De­bido a esta presentación mitológica y des­criptiva, Pulci precede a las Estancias (v.) de Angelo Poliziano y da forma literaria a una materia que primitivos y anónimos cantores populares ya habían tratado en sus efímeras composiciones sobre otros tor­neos florentinos. Para no disgustar a la sociedad de su tiempo, Pulci procura dar un tono solemne a su pequeño poema, lo rodea de elegancias clásicas, de alusiones mitológicas, quitando el freno luego a su espíritu poco común en las comparaciones bufas, en los episodios cómicos. Las mis­mas alabanzas a Lorenzo están rodeadas de conceptos abstrusos e incluso la historia romana, en las numerosas citas del autor, se vuelve ridícula y amanerada. Lenta en su desarrollo y de escaso valor artístico, esta obra, durante algún tiempo atribuida a Luca, hermano de Luigi, adquiere cierta vivacidad en las partes que describen la vida florentina, inspiradas por una espon­tánea y fresca vena, en modo alguno indig­nas del autor del Morgante (v.).

C. Cordié

El Juramento, Gerasimo Markorás

Poema narrativo, publicado en 1875 por el griego Gerasimo Markorás (1826-1911), discípulo y continuador de Solomos. El poema glorifica la insurrección cretense de 1866, por medio de la exaltación del brillante episodio de Arkadi «el heroico monasterio que luchó como una fortaleza y acabó como un vol­cán», según frase de Hugo.
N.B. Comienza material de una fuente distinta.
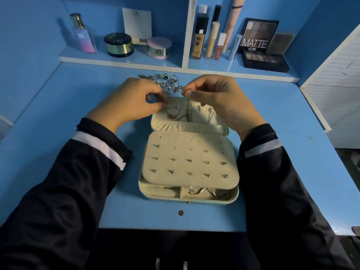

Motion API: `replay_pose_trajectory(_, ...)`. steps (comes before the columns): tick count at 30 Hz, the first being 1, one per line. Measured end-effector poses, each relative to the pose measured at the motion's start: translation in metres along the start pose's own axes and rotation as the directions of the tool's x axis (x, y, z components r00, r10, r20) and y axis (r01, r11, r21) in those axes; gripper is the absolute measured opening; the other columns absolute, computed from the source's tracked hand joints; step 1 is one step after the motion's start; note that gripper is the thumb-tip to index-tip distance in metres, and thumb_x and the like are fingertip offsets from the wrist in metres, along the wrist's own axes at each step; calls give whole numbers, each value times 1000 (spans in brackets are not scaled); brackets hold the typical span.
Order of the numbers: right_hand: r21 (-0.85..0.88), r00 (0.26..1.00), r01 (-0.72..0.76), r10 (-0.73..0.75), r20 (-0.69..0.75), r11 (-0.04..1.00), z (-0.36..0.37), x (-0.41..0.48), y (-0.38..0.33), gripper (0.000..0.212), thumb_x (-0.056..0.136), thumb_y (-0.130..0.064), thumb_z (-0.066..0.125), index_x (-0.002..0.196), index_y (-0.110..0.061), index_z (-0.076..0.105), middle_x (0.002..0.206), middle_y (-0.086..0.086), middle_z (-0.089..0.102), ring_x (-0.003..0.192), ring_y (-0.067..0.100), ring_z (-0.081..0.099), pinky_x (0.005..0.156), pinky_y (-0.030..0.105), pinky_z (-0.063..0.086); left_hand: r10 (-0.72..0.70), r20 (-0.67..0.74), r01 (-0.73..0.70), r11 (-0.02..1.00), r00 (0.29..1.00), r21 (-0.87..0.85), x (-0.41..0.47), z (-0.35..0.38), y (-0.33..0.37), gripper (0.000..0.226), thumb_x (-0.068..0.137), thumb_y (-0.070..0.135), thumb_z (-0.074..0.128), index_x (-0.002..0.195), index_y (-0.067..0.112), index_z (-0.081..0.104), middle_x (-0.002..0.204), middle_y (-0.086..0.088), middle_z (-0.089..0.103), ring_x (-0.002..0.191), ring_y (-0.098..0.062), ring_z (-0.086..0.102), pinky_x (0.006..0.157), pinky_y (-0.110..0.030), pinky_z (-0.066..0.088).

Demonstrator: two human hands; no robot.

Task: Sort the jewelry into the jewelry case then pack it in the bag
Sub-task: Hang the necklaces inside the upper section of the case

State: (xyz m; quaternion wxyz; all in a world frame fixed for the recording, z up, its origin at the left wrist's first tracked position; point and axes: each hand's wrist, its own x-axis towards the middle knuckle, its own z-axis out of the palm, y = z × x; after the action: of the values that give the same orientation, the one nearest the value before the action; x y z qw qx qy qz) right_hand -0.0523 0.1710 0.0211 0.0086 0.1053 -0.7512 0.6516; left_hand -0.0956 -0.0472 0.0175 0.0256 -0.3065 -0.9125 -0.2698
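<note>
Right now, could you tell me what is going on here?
A person is sorting jewelry into an open jewelry case on the blue desk. The right hand pinches a gold chain hanging into the lid, where other chains lie. The left hand pinches at the lid's edge; what it holds is unclear. Studs sit in the earring panel, and a loose pile waits behind the case.

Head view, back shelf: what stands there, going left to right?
perfume bottle → dark round jar → pink-lidded jar → foundation bottle → beige concealer tube → red lip gloss → MATTE palette
</note>
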Motion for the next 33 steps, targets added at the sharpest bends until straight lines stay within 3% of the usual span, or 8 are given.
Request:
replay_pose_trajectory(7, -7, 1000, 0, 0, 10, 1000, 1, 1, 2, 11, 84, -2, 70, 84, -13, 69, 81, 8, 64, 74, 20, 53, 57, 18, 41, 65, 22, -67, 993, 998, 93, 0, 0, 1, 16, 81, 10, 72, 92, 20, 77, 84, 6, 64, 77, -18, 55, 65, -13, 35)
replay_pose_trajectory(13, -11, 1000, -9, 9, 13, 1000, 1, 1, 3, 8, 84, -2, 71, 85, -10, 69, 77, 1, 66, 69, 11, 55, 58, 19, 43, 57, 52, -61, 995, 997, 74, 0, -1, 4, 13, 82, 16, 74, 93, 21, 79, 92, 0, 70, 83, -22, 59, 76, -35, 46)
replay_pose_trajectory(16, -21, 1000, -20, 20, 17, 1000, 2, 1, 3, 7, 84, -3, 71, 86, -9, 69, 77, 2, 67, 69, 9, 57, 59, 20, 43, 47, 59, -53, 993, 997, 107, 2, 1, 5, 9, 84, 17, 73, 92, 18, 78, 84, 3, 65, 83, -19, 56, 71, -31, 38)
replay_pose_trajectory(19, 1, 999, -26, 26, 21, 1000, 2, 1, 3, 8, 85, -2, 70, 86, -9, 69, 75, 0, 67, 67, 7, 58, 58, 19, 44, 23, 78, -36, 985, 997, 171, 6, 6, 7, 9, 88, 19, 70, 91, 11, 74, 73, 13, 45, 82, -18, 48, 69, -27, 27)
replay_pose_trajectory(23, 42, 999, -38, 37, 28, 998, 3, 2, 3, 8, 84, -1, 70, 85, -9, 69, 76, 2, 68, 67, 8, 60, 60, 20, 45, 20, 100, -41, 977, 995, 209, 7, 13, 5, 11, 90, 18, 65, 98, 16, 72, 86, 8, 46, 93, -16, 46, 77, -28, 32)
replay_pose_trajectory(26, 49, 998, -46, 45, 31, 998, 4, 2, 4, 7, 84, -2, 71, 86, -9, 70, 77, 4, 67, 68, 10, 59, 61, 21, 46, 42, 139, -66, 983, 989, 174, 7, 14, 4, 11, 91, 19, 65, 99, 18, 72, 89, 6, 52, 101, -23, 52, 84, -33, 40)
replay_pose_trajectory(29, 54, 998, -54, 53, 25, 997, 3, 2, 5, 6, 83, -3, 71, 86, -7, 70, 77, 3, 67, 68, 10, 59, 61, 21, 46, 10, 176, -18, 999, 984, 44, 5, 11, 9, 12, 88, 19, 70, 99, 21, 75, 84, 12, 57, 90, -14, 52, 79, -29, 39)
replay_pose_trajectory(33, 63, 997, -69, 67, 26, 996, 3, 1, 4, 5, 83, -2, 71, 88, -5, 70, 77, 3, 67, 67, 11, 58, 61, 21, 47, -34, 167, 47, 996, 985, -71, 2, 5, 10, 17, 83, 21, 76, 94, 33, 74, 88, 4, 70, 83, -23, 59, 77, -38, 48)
En el monas­terio, alma de la resistencia, se habían re­fugiado mujeres y niños. La defensa se prolongó hasta el extremo límite humano. Cuando el fin parecía inevitable, y ya la marea de asaltantes turcos se había des­bordado por el claustro, el igúmeno Gabriel (el jefe) prendió fuego al polvorín. Ven­cidos y vencedores saltaron por el aire. Sobre este fondo heroico campea una his­toria de amor en la que el sentimiento humano aparece sacrificado a la Patria y sublimado por la inmolación. Al cesar la lucha, las mujeres y los niños vuelven a su tierra martirizada, después de tres años de ausencia. A bordo de la triste nave de los prófugos va una muchacha, Eudocia, huérfana después de la insurrección. No tiene a nadie, pero su corazón late con el pensamiento de encontrar a su joven ama­do, Manthos, quien al despedirse de ella le infundió con su juramento la certeza de que volvería a ella después de la lucha. El presentimiento resultó fallido: el joven Manthos ha caído como un valiente en la defensa del monasterio. La desventurada joven abandona la desierta casa paterna y desde las faldas del Ida trepa por las rui­nas de Arkadi para besar la tierra donde yacen los restos de su amado. Por la noche se le aparece la sombra de Manthos y en un largo discurso, que ocupa toda la se­gunda parte, evoca la valerosa defensa del monasterio, la inspirada figura del igúme­no y el glorioso final. Después toma el alma de su amada y la conduce hacia la luz del paraíso; ha cumplido su juramento.

El fi­nal del poema está inspirado en el tema del muerto que regresa para cumplir un juramento, popular en la famosa balada del Hermano muerto. La narración logra momentos de noble belleza al exaltar el sacrificio. Las figuras de Eudocia, de Man­thos y del monje Gabriel brillan con viví­sima luz ideal. El verso es ágil, variado y armonioso. La obra, tanto por su contenido como por sus valores estilísticos, es una de las más notables de la actual literatura griega. Trad. italiana de Elíseo Brighenti (Milán, 1903) y de Giovanni Canna («Rassegna Nazionale», 1899).